The last 2 months we have been redoing the furniture in the Living Room. For Christmas we had a new table and benches. We added an amour for my musical instruments first and added a bookcase for current reads, library books and DVDs. Today my DH assembled a Ventless Gas Fireplace, readying for the plumber to install and two futons to replace our sofa and love seat. I have figured it out, my DH collects furniture. ;) And as our former cleaning lady stated, he obviously has better taste than I.

I took a Botanical Illustration course this summer, which was a dream fulfilled. It was very frustrating at first since I have not drawn much since my hand surgeries. But I stuck to it, and I do believe I can approve much. In the class we focused on pencil and ink drawings. The ink were done with a fountain pen. I was not sure about this, but ended up enjoying it a lot. I started with black ink, but ended up with sepia. I will be doing more of this.

I am teaching about 8 women to tat this month. It has been nice to have a taste of teaching again. Tatting can we so frustrating in the beginning, but these ladies and hanging in there and I think they will be fine. Many are finding needle tatting easier, which is fine. I also added Mary's Lace (Mediterranean Lace) to the class and it is nice to see others using these ancient laces.

I also added a Tai Chi Class at the County home in addition to the one on the Alzheimer unit. I have taken my 1st quilt to my Thursday Lutheran quilters and they helped me finish it and all signed it for me. And I helped cook at church for the Octoberfest. It was wonderful cooking with the women, as always and I am looking forward to baking Springerless with them in October.

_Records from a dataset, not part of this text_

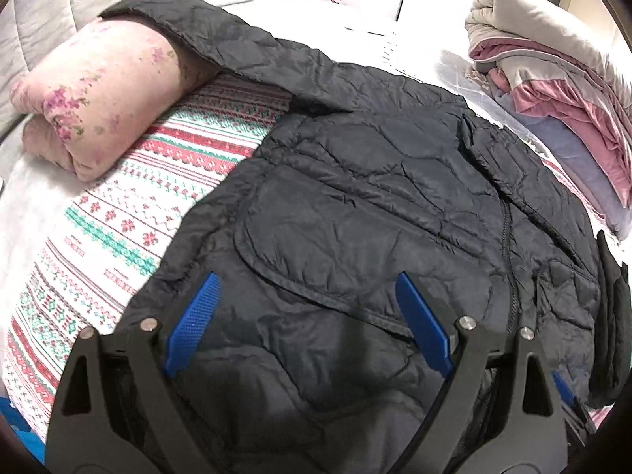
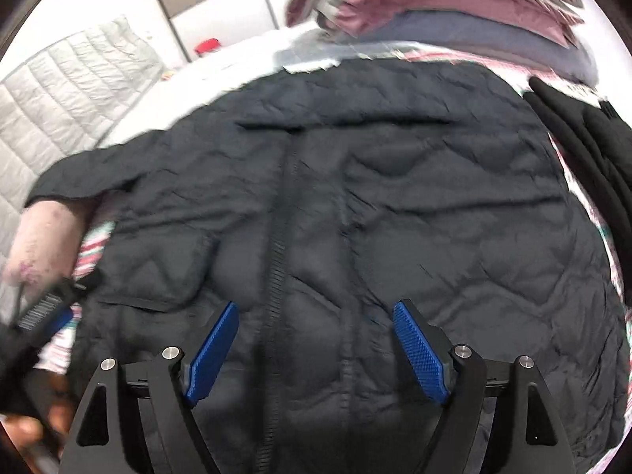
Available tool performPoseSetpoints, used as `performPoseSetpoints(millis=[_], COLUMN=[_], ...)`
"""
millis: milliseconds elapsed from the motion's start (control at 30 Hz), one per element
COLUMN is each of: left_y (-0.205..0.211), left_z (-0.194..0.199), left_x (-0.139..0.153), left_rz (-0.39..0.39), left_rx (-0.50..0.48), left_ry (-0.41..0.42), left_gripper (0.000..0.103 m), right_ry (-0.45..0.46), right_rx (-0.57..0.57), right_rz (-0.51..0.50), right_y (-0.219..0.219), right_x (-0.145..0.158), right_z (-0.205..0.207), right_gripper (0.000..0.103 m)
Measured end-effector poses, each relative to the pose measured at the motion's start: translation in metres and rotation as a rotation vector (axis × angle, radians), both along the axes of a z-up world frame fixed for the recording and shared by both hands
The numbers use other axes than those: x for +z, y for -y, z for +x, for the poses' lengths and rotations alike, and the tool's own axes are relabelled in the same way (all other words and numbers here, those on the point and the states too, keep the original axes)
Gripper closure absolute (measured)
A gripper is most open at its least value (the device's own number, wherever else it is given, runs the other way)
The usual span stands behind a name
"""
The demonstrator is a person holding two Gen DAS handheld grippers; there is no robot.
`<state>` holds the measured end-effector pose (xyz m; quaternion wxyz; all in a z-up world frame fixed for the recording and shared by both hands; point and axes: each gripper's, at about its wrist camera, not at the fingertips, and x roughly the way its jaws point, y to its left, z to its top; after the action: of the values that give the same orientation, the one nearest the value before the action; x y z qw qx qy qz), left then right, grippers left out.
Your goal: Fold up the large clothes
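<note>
Task status, as I judge it: folding has hardly begun. The black quilted jacket (image 1: pixel 375 205) lies spread front-up on the patterned bedspread (image 1: pixel 130 213), body flat, zipper (image 2: pixel 276 276) running down the centre. No fold line is visible in the torso. One sleeve (image 1: pixel 221 43) extends toward 11 o'clock in my left view and drapes over the floral pillow (image 1: pixel 94 91). The other sleeve is not clearly visible in either view. Remaining, by my estimate: bring in the sleeves, fold the sides, fold the length.

Tool status: my left gripper (image 1: pixel 308 324) is released, jaws spread wide above the lower hem area near the flap pocket (image 1: pixel 316 245), nothing between them. My right gripper (image 2: pixel 316 347) is likewise released, jaws spread, hovering over the hem just right of the zipper. Its view is motion-blurred.

Garment condition: puffy, wrinkled shell fabric, shallow quilted seams. It will likely resist creasing and spring back.

Surroundings: a stack of folded bedding (image 1: pixel 553 63) at 2 o'clock, near the jacket.
</note>
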<state>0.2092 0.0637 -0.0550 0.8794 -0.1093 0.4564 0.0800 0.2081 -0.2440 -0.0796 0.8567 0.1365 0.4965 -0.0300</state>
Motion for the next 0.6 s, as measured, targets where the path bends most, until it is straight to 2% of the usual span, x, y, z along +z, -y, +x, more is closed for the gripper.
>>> performPoseSetpoints(millis=[67, 233, 467, 600], left_y=[0.0, -0.006, -0.063, -0.106], left_z=[0.002, 0.015, 0.062, 0.099], left_x=[0.0, 0.001, 0.032, 0.066], left_rz=[0.006, 0.006, -0.026, 0.076], left_rx=[-0.001, -0.019, 0.074, 0.175], left_ry=[-0.002, -0.033, -0.021, 0.028], left_gripper=[0.012, 0.012, 0.012, 0.012], right_ry=[-0.025, 0.011, 0.017, 0.017], right_rx=[-0.007, -0.031, -0.05, -0.054], right_rz=[0.0, -0.038, 0.061, 0.1], right_y=[0.004, 0.01, 0.02, 0.023], right_x=[-0.002, 0.0, -0.003, -0.001], right_z=[0.002, -0.005, -0.007, -0.007], right_gripper=[0.021, 0.021, 0.021, 0.021])
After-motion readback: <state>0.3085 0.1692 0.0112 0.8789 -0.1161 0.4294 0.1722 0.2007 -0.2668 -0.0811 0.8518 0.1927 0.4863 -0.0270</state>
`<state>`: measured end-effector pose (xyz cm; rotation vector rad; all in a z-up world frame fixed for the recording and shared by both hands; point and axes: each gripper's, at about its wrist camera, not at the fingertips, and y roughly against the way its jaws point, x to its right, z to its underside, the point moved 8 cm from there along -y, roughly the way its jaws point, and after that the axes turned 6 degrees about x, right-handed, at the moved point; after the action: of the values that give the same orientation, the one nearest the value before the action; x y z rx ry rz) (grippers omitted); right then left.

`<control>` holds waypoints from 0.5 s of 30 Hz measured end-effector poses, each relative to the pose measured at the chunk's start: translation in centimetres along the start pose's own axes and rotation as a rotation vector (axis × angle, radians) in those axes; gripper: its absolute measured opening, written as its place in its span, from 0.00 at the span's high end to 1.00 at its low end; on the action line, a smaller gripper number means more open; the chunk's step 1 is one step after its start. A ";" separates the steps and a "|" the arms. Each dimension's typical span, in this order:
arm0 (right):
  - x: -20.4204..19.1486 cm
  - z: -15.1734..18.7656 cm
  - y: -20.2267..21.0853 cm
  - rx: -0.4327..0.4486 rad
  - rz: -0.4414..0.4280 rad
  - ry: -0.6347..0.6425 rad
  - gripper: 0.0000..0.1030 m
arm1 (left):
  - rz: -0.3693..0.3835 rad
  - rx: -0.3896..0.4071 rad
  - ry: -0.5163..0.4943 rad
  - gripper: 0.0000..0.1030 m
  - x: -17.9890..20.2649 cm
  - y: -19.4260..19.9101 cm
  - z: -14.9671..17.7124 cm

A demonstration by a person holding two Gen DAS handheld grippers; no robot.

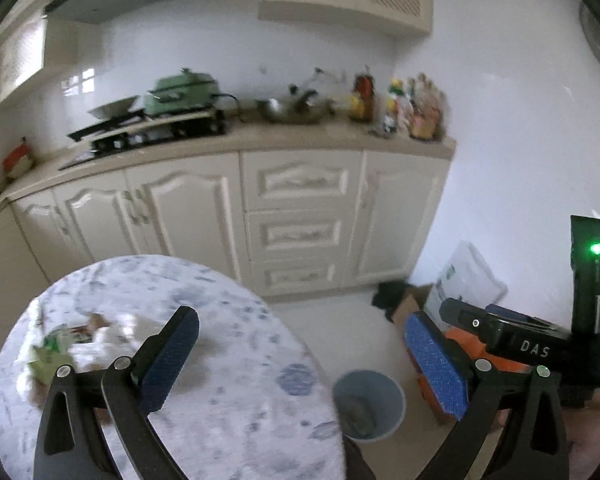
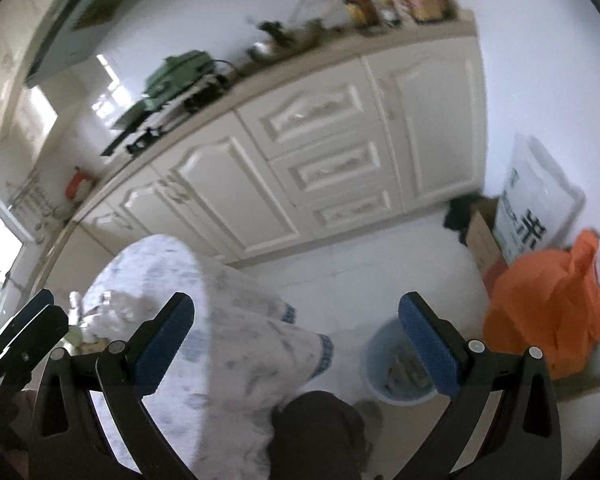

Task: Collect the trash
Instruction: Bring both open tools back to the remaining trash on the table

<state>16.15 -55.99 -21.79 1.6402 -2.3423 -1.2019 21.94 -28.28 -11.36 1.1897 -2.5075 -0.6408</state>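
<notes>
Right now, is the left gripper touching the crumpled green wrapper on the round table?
Apart. In the left wrist view the open left gripper hovers above the table, with cloth visible between its fingers and the green wrapper.

Left gripper [image 1: 304,364]: jaws spread wide, nothing between the blue ribbed pads [image 1: 167,364]; black finger arms angle outward from the lower frame edge. Right gripper [image 2: 295,344]: jaws likewise wide apart, blue pads [image 2: 428,348] bare, holding nothing. The right gripper's black body with a lit green lamp shows at the right of the left wrist view, close beside the left gripper
</notes>
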 end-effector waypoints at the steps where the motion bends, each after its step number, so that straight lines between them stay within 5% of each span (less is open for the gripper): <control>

So, I have not been lax this summer, I do not believe. But it is time to do and blog. I am back - what have you all been up to?

Wednesday, May 19, 2010

Cheese Makers Liberate and Unite

Does any one else have really fond memories of the 80's like I do? I hope so. The 80's were great for me. I had a life changing experience in '82 and everything was new and wonderful and the world was changing fast, it looked like for the good.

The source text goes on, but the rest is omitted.